◆ What is required ◆
Nothing but text lines should be duplicated: start with the first line of the listing below and stop after the line holding "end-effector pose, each", omitting pictures.

◆ Record excerpts ◆
+++

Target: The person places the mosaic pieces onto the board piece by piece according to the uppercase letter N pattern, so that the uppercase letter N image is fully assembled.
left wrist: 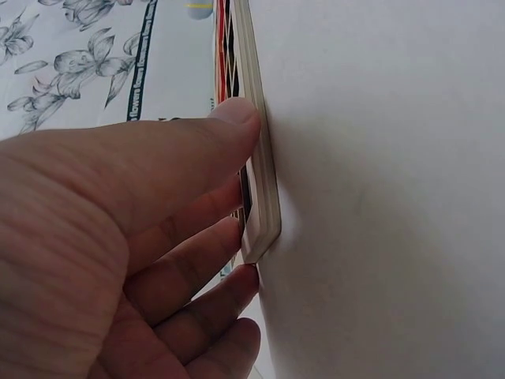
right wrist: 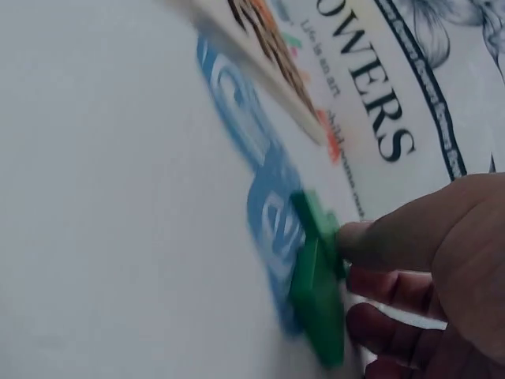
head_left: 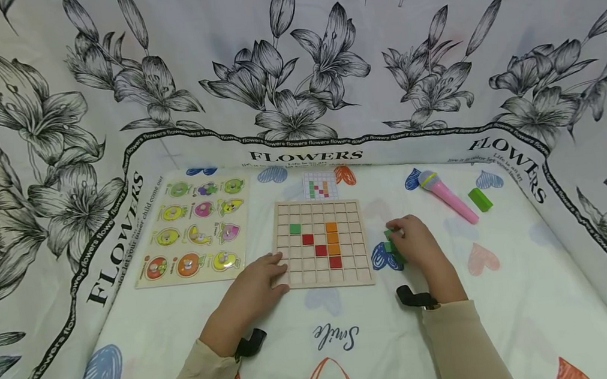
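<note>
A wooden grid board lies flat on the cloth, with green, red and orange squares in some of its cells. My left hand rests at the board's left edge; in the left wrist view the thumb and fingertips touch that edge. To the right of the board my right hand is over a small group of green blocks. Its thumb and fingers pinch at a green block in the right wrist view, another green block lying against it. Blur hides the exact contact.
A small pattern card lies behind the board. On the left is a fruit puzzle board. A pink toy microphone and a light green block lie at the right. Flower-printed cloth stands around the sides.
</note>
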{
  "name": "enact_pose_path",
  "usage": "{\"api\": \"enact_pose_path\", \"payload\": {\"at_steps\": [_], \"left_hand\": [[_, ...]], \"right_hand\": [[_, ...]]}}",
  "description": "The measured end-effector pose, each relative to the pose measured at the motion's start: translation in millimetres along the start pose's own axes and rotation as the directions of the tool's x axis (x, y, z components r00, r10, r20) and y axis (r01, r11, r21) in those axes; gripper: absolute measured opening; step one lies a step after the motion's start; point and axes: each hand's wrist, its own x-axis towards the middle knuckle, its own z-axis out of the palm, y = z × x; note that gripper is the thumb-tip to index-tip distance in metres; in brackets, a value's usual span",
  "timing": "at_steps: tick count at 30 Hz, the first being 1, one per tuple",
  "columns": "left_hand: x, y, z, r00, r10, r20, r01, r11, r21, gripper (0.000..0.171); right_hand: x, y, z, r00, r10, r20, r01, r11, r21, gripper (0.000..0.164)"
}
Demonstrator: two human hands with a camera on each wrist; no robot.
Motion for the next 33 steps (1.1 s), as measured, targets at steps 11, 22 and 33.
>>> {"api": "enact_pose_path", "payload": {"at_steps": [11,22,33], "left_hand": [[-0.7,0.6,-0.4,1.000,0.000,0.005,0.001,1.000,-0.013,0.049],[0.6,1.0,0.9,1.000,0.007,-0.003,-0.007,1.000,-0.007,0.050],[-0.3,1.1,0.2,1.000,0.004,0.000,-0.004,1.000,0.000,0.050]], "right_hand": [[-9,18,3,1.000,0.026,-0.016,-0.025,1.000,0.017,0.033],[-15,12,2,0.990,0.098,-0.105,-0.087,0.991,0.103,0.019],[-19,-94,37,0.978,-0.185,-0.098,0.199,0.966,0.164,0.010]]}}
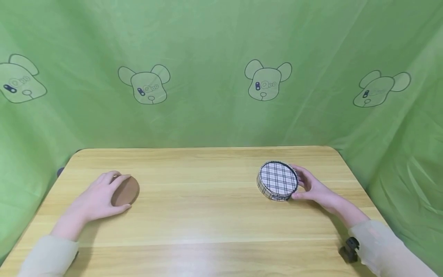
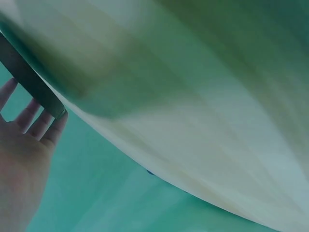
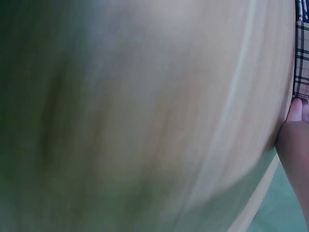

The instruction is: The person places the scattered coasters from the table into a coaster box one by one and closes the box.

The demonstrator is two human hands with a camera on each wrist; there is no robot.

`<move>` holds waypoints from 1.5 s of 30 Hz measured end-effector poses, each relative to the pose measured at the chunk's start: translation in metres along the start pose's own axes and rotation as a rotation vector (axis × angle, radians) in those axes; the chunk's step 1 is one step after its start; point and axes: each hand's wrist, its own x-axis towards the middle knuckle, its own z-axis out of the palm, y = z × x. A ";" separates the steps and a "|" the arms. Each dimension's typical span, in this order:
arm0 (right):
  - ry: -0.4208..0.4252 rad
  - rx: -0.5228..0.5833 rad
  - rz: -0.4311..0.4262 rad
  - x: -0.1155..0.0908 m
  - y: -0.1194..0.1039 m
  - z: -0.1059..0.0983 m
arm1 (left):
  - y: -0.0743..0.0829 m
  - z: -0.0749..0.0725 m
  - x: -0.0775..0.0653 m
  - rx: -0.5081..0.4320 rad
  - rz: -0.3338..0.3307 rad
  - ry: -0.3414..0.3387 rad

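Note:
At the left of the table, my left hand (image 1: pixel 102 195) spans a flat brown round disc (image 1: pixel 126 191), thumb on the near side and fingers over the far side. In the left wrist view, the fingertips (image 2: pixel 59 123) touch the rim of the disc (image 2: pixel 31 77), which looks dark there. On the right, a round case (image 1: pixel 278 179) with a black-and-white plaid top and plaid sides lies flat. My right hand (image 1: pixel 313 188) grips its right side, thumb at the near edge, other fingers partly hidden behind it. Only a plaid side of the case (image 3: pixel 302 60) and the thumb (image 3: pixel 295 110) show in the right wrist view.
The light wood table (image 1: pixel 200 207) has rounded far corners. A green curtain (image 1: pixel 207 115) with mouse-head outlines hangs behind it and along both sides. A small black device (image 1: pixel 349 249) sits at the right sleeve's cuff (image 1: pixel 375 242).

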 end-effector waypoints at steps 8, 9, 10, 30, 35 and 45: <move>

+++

◆ Response to the exercise ◆
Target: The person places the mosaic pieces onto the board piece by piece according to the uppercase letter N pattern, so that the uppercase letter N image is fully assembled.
left wrist: 
right wrist: 
head_left: 
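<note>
A wooden grid board lies flat on the cloth, with green, red and orange squares in some of its cells. My left hand rests at the board's left edge; in the left wrist view the thumb and fingertips touch that edge. To the right of the board my right hand is over a small group of green blocks. Its thumb and fingers pinch at a green block in the right wrist view, another green block lying against it. Blur hides the exact contact.
A small pattern card lies behind the board. On the left is a fruit puzzle board. A pink toy microphone and a light green block lie at the right. Flower-printed cloth stands around the sides.
</note>
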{
  "name": "enact_pose_path",
  "usage": "{\"api\": \"enact_pose_path\", \"payload\": {\"at_steps\": [_], \"left_hand\": [[_, ...]], \"right_hand\": [[_, ...]]}}",
  "description": "The measured end-effector pose, each relative to the pose measured at the motion's start: translation in millimetres along the start pose's own axes and rotation as the directions of the tool's x axis (x, y, z components r00, r10, r20) and y axis (r01, r11, r21) in those axes; gripper: absolute measured opening; step one lies a step after the motion's start; point and axes: each hand's wrist, its own x-axis towards the middle knuckle, its own z-axis out of the palm, y = z × x; note that gripper is the thumb-tip to index-tip distance in metres; in brackets, a value's usual span",

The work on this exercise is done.